Records from a data collection:
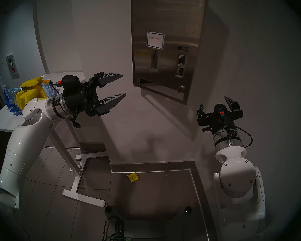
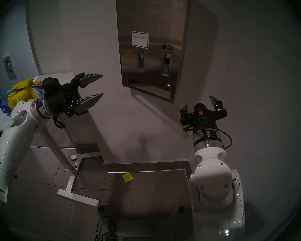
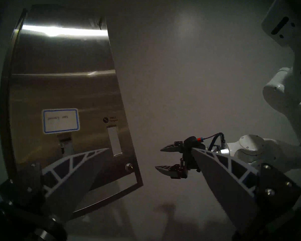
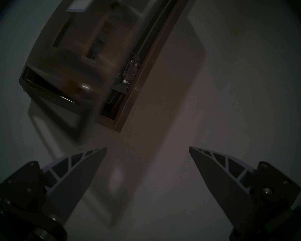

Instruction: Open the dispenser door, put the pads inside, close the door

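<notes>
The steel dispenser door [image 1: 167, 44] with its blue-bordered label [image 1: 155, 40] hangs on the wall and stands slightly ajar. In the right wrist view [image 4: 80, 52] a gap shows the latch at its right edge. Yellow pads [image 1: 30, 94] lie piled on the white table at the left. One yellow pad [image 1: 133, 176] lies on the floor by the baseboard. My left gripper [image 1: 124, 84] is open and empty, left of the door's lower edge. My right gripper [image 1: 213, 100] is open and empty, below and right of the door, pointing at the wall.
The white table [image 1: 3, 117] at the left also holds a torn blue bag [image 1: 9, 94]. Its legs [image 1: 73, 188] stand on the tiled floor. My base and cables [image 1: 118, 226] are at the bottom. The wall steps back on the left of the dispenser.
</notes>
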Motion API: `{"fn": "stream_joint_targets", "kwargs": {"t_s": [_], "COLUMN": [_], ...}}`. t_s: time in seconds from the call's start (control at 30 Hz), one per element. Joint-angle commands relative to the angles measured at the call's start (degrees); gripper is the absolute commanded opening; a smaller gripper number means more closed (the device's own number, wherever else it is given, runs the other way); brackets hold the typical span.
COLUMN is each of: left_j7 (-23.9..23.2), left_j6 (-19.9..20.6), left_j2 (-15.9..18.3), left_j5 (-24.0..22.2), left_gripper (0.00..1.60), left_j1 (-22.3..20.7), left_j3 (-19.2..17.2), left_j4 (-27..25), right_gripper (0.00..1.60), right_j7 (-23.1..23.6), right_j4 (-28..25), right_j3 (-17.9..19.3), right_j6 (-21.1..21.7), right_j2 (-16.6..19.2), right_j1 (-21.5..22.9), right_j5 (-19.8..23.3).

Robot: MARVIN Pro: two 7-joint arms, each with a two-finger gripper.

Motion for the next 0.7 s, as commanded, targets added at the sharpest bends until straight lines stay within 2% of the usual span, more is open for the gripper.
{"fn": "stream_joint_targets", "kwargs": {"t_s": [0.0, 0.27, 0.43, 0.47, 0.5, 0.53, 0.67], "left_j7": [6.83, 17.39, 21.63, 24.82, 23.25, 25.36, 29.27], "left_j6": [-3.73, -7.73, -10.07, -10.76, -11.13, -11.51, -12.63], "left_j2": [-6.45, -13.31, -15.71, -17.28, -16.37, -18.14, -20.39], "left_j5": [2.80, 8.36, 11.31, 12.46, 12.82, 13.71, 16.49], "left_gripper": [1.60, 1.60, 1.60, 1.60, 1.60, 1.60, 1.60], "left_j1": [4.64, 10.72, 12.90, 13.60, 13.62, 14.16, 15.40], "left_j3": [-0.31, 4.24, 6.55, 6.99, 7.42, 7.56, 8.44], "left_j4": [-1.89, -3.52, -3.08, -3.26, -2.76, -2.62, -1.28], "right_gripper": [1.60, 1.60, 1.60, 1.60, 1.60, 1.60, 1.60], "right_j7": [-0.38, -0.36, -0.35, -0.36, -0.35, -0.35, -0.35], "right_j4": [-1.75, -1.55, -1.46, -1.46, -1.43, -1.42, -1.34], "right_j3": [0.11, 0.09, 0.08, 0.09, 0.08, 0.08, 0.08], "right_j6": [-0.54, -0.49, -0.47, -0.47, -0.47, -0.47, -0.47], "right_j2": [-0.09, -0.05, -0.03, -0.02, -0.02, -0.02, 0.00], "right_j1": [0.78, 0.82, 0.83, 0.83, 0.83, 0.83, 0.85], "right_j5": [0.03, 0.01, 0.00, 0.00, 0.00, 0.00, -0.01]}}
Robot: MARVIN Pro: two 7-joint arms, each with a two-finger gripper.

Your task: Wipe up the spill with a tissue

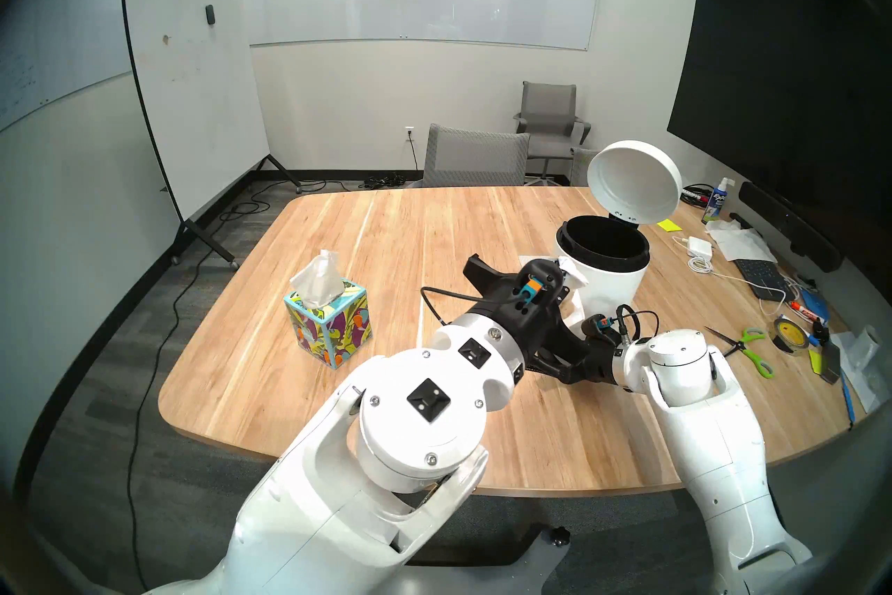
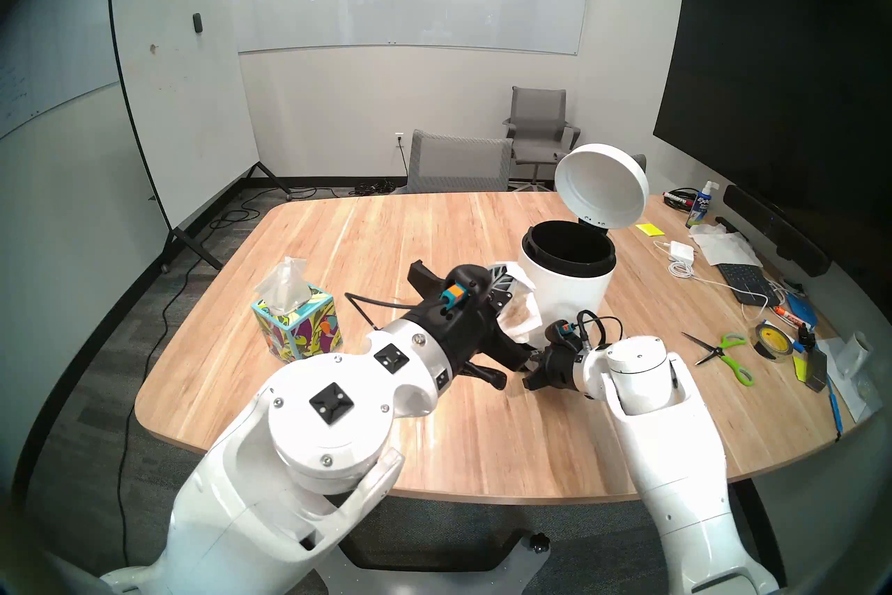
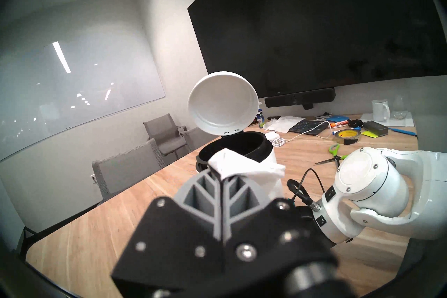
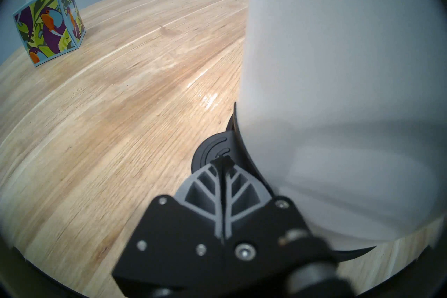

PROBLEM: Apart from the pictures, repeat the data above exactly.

SOLUTION TO THIS EXERCISE:
Instruction: Open the dispenser door, put the pads inside, close the door

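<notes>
The steel dispenser door [image 1: 167, 44] with its blue-bordered label [image 1: 155, 40] hangs on the wall and stands slightly ajar. In the right wrist view [image 4: 80, 52] a gap shows the latch at its right edge. Yellow pads [image 1: 30, 94] lie piled on the white table at the left. One yellow pad [image 1: 133, 176] lies on the floor by the baseboard. My left gripper [image 1: 124, 84] is open and empty, left of the door's lower edge. My right gripper [image 1: 213, 100] is open and empty, below and right of the door, pointing at the wall.
The white table [image 1: 3, 117] at the left also holds a torn blue bag [image 1: 9, 94]. Its legs [image 1: 73, 188] stand on the tiled floor. My base and cables [image 1: 118, 226] are at the bottom. The wall steps back on the left of the dispenser.
</notes>
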Motion API: `{"fn": "stream_joint_targets", "kwargs": {"t_s": [_], "COLUMN": [_], ...}}`. t_s: time in seconds from the call's start (control at 30 Hz), one per element. Joint-angle commands relative to the angles measured at the call's start (degrees); gripper is the absolute commanded opening; a smaller gripper number means more closed (the device's own number, wherever else it is given, runs the other way); brackets hold the typical span.
COLUMN is each of: left_j7 (-23.9..23.2), left_j6 (-19.9..20.6), left_j2 (-15.9..18.3), left_j5 (-24.0..22.2), left_gripper (0.00..1.60), left_j1 (-22.3..20.7), left_j3 (-19.2..17.2), left_j4 (-27..25), right_gripper (0.00..1.60), right_j7 (-23.1..23.6), right_j4 (-28..25), right_j3 (-17.9..19.3), right_j6 (-21.1..21.7), right_j2 (-16.6..19.2), right_j1 (-21.5..22.9), right_j5 (-19.8..23.3).

Robot: MARVIN Pro: two 7-joint arms, each with a two-finger gripper.

Motion for the next 0.7 s, as commanded, targets added at the sharpest bends until straight lines stay within 2% of the usual span, more is open for the gripper.
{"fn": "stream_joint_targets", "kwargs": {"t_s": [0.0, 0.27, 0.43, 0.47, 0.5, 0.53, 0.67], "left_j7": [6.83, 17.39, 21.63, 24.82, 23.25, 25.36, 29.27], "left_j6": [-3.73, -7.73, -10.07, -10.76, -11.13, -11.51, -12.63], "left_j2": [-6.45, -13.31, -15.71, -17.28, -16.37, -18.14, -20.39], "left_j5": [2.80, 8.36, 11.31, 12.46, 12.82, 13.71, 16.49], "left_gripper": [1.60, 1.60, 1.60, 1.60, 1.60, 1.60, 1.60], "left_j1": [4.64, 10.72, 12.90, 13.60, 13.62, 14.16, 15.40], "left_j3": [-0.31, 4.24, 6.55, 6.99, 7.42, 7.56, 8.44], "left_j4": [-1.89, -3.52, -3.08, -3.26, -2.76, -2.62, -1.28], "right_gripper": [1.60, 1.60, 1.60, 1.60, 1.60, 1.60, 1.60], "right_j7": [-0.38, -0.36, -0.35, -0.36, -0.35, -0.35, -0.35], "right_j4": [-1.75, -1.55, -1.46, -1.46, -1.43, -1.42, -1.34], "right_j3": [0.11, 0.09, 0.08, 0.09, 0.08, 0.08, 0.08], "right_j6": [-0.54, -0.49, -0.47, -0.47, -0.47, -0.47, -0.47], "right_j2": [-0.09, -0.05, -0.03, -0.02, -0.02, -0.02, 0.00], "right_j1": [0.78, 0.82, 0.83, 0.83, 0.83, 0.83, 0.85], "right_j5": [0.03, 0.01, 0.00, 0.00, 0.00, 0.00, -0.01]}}
Robot: MARVIN Pro: two 7-joint arms, each with a two-finger gripper.

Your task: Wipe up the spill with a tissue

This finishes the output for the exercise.